Edit distance (edit Distance), also known as Levenshtein distance, is the minimum number of editing operations required to turn between two strings, from one to another. Permission edits include replacing one character with another character, inserting a character, and deleting a character.

The following illustration is a two-dimensional plot that calculates the distance between the characters "beauty" and "Batyu":


Detailed steps: 1) first create a two-dimensional table (matrix), as shown in the figure above. The position in the matrix (0,0) does not correspond to letters.

2) The value of the computed matrix (that is, the place where the red circle 1 is located), which is a convenient description, defined as a point.

The value of point a needs to be determined by the value of the top left, left, and top of point A. For the convenience of describing the three values required for point A, assign to variable A, then A= (0,1,1)

A point corresponding to the letter is (B,B), the same letter, then a point in the upper left corner of the value plus 0 (different then add 1), a point to the left and the upper value is added 1 respectively.

At this time a= (0,2,2), take A to do a small value to fill a point position, see the right figure.

The matrix position (i.e., the position of the red Circle 2), defined as point B.

The b point is assigned a value of b= (1,0,2). Because the letter of the B point corresponds to (b,e), the letter is different, the value of the upper left corner of Point B is added 1, and the upper left side of Point B is added 1 respectively.

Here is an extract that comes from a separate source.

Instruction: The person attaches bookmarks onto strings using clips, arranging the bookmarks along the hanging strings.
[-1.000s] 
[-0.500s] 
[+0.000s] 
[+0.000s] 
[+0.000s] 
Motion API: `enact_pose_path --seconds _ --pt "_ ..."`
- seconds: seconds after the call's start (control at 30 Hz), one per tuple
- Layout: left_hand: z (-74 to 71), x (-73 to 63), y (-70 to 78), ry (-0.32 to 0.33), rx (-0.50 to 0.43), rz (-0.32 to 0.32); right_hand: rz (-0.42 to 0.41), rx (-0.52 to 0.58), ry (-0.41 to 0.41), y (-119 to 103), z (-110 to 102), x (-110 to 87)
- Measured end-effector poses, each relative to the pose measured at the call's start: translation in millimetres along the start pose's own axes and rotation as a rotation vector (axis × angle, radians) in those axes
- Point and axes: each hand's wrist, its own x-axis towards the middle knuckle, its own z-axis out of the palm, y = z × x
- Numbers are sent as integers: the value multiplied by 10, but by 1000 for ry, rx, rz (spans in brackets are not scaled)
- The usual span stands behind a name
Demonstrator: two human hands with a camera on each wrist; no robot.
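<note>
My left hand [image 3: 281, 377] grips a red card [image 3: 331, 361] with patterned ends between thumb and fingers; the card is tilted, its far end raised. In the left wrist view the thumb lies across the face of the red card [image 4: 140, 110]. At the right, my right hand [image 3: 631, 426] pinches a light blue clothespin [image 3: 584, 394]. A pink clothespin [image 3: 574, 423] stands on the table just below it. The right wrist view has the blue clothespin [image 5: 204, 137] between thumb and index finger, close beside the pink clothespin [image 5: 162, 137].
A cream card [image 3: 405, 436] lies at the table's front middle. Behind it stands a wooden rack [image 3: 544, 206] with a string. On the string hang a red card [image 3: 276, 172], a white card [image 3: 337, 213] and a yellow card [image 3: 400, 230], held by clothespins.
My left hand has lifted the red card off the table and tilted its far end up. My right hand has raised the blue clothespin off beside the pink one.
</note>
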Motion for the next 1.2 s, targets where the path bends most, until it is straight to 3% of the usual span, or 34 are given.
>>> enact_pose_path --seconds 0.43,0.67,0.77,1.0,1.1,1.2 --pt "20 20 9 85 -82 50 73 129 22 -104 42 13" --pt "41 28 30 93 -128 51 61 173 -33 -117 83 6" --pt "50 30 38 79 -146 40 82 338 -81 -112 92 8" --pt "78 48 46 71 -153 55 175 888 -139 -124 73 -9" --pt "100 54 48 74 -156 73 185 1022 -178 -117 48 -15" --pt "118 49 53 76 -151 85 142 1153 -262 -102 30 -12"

At this point b= (2,1,3), take the minimum value in B to assign to point B.

3) Find the values in each lattice according to step 2. After all values are calculated, the value in the lower-right corner is the minimum editing distance.

Note: Both the left and the top sides need to be added 1 regardless of the letter (b,b) or the letter (b,e) corresponding to point A in the above step.


Implementation of the Java version:

private static int compare (string str, string target) {

		int d[][];//matrix

		int n = str.length ();

		int m = Target.length ();

		int i; Iterate int J of STR;//traversal of the

		target

		char ch1;//str

		char CH2;//target

		int temp;//Record the same character, increment at a matrix position value, not 0 1

		if (n = = 0) {

			return m;

		}

		if (M = = 0) {

			return n;

		}

		D = new Int[n + 1][m + 1];

		for (i = 0; I <= N; i++) {//Initialize first column

			d[i][0] = i;

		}

		for (j = 0; J <= M; j + +) {//Initialize first line

			d[0][j] = j;

		}

		for (i = 1; I <= n; i++) {//traverse str

			ch1 = Str.charat (i-1);

			To match target for

			(j = 1; j <= M; j + +) {

				CH2 = Target.charat (j-1);

				if (ch1 = = CH2) {

					temp = 0;

				} else {

					temp = 1;

				}

				Left +1, top +1, upper left corner +temp min

				d[i][j] = min (D[i-1][j] + 1, d[i][j-1] + 1, d[i-1][j-1]

				+ temp);

			}

		}

		return d[n][m];

	}


Contact Us

The content source of this page is from Internet, which doesn't represent Alibaba Cloud's opinion; products and services mentioned on that page don't have any relationship with Alibaba Cloud. If the content of the page makes you feel confusing, please write us an email, we will handle the problem within 5 days after receiving your email.

If you find any instances of plagiarism from the community, please send an email to: info-contact@alibabacloud.com and provide relevant evidence. A staff member will contact you within 5 working days.

A Free Trial That Lets You Build Big!

Start building with 50+ products and up to 12 months usage for Elastic Compute Service

  • Sales Support

    1 on 1 presale consultation

  • After-Sales Support

    24/7 Technical Support 6 Free Tickets per Quarter Faster Response

  • Alibaba Cloud offers highly flexible support services tailored to meet your exact needs.